= 2005 BBC strike =

The 2005 BBC strike was a strike of more than 11,000 BBC workers over a proposal to cut 4,000 jobs and to privatise parts of the BBC under the management of Mark Thompson. Much of the BBC's regular programming was affected, with many programmes being replaced with pre-recordings, and some being halted altogether, with those that remained suffering in quality due to the striking of many technical workers.

== Background ==
The BBC was fragile, facing competition from other digital and cable broadcasting companies. The BBC is funded primarily by a television license and must convince the government to keep the license. At the time it needed to also convince the government to renew its government charter, which would expire the following year. The BBC was also facing conflict with the government at the time, after the BBC's unfavourable coverage of the Iraq War in 2003. An investigation led by Lord Hutton, a former judge, found that the BBC misrepresented the government's position on the war and engaged in sloppy reporting.
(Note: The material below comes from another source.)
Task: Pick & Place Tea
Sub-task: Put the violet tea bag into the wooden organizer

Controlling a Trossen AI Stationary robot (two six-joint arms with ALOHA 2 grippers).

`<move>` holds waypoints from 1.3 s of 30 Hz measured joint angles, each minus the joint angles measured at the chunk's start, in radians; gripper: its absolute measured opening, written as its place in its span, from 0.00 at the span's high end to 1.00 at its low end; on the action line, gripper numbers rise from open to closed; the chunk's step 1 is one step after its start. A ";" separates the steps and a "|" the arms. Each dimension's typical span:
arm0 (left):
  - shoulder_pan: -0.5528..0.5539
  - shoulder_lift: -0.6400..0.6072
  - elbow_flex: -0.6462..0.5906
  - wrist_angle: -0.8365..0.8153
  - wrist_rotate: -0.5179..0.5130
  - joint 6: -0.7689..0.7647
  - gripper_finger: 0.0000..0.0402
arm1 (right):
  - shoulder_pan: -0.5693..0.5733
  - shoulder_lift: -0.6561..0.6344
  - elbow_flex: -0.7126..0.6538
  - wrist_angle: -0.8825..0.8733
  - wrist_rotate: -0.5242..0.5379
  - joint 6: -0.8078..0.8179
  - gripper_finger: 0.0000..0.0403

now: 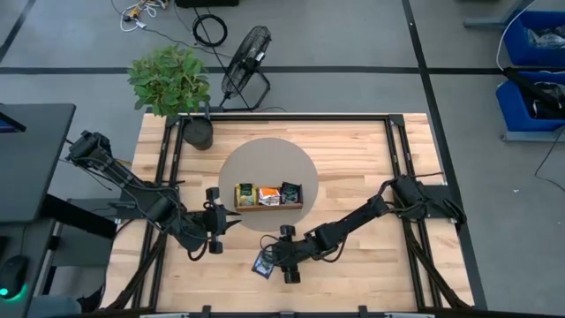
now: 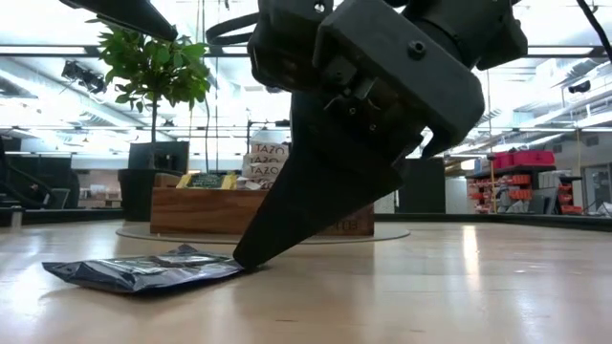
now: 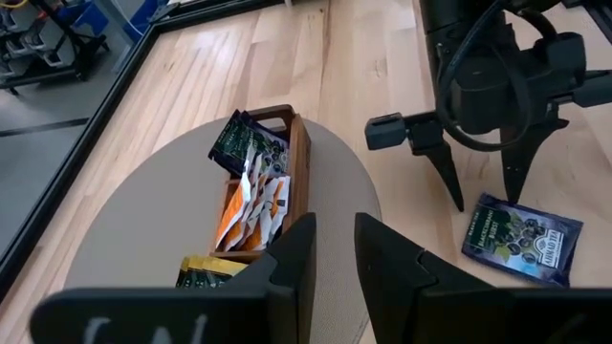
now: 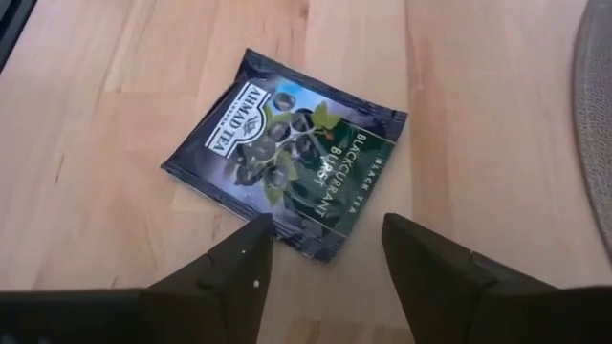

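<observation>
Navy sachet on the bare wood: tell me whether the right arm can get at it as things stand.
Probably yes. The right end effector stands open at the edge of the navy sachet, which lies flat on the table with nothing over it.

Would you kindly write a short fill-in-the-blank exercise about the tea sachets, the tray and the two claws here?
1. The dark navy sachet lying on the bare table is printed with the flavour ____.
2. The wooden tray of sachets stands on a round ____ mat.
3. The ____ claw has its fingers open at that sachet's edge.
4. The left claw waits beside the tray, holding ____.

Missing words: blackcurrant; grey; right; nothing
</observation>
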 joint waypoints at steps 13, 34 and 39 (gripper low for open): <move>0.001 0.000 0.000 0.000 0.000 0.000 0.80 | -0.002 -0.004 0.002 -0.067 0.040 0.085 0.62; 0.000 0.000 0.000 0.000 0.000 0.000 0.80 | 0.005 -0.042 0.008 -0.072 0.042 0.232 0.44; 0.000 0.000 0.000 0.000 0.000 0.001 0.80 | 0.014 -0.001 0.012 -0.043 0.056 0.239 0.39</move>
Despite containing valid criticism of the BBC, the report was viewed by other sections of the media as an "establishment whitewash" – caused the BBC's chairman and director general to resign.

Mark Thompson was appointed as the new BBC director to replace those who resigned. In order to restore the BBC's reputation and reform it for the digital age, he cut budgets by 15% across the board and removed 3,780 jobs. This would have saved about £355 million (US$642 million) to reinvest in new programmes. This caused anger across the BBC, and many workers went on strike.